Palantir DevCon 5: The 5 Launches That Actually Matter

Palantir held DevCon 5 in March 2026. Several sessions, a range of product launches, and some genuinely interesting demos.

We watched all of it and distilled what matters.

Here are our five key takeaways — and what each one means if you're building on the Foundry stack.


1. AI FDE — The Agent That Builds Agents

The Agentic Forward Deployed Engineer (AI FDE) went from "useful assistant" to something closer to an engineering teammate. The developer still oversees everything, but the manual work shifts dramatically.

AI FDE now runs a full eval-driven development loop: it reads your ontology, explores your data, writes AIP Logic functions, generates evaluation suites, runs them, identifies failures, debugs, and iterates. The developer watches, steers, and approves — but doesn't build from scratch anymore.
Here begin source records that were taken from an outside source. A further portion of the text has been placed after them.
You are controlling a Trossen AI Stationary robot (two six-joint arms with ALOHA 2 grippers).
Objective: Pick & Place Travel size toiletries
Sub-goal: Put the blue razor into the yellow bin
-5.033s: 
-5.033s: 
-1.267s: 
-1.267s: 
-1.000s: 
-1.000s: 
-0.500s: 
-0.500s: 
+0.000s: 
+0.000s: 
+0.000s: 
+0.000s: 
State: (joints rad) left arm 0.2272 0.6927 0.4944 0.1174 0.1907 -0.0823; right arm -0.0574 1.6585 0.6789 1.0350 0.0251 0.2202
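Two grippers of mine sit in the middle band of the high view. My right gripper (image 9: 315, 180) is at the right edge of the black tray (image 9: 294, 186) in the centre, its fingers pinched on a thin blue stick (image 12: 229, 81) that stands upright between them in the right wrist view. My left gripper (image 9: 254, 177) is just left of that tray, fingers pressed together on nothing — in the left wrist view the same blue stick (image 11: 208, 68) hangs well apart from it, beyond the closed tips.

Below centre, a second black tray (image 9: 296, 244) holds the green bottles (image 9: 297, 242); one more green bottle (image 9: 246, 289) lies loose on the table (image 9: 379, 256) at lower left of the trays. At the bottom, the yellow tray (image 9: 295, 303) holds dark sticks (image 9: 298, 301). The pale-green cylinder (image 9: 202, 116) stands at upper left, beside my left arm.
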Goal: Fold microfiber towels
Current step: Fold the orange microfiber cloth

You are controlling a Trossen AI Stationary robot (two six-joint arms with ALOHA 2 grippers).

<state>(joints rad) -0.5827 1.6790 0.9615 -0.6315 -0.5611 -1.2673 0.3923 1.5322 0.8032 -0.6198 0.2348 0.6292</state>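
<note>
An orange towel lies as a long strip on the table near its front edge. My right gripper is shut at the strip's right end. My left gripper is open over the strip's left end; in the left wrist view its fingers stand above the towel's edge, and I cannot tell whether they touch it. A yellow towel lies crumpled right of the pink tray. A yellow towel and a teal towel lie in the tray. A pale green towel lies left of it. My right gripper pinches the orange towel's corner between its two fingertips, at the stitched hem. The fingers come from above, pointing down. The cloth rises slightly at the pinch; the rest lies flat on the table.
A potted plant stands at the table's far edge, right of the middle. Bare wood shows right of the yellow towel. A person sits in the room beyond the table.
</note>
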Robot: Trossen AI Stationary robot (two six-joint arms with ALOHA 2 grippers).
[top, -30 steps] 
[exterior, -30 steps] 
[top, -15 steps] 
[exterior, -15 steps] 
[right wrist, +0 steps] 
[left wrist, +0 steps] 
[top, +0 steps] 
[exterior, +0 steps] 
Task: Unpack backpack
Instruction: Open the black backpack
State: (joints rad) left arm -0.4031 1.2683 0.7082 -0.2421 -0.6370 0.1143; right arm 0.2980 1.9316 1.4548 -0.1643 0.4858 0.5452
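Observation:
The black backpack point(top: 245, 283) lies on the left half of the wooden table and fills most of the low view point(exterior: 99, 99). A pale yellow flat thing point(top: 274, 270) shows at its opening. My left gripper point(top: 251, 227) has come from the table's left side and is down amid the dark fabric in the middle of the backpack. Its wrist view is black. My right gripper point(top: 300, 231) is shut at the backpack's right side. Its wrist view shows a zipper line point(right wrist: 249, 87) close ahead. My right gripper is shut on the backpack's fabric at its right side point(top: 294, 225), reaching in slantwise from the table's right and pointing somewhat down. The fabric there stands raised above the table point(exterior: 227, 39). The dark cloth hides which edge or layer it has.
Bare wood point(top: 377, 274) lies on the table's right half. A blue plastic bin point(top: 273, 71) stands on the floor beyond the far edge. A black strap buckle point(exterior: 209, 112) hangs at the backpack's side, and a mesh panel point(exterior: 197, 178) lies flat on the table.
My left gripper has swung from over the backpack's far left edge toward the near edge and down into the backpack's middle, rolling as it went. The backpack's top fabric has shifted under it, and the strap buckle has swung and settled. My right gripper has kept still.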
The capabilities worth knowing about:

  • Exploration — Queries the ontology, reads regulatory docs, finds data patterns automatically
  • Logic Creation — Builds AIP Logic functions with ontology context baked in
  • Eval-Driven Development — Writes test suites, runs them, debugs failures, iterates until passing
  • Feedback Ingestion — Reads user corrections from the ontology, synthesizes them into new test cases, and self-improves

In the demo, the team started with no logic function — just raw data and a manual process. They dragged the workflow into AI FDE. It built an agent, wrote evals (90% failing), debugged and refined, and got to 90% passing. Then they pointed it at real user feedback from production and it improved again.

The part that stuck with us: AI FDE then built a secondary agent whose job is to ask users clarifying questions — essentially teaching humans to give better feedback. Each feedback cycle improves the agent, which improves the feedback quality, which improves the next iteration.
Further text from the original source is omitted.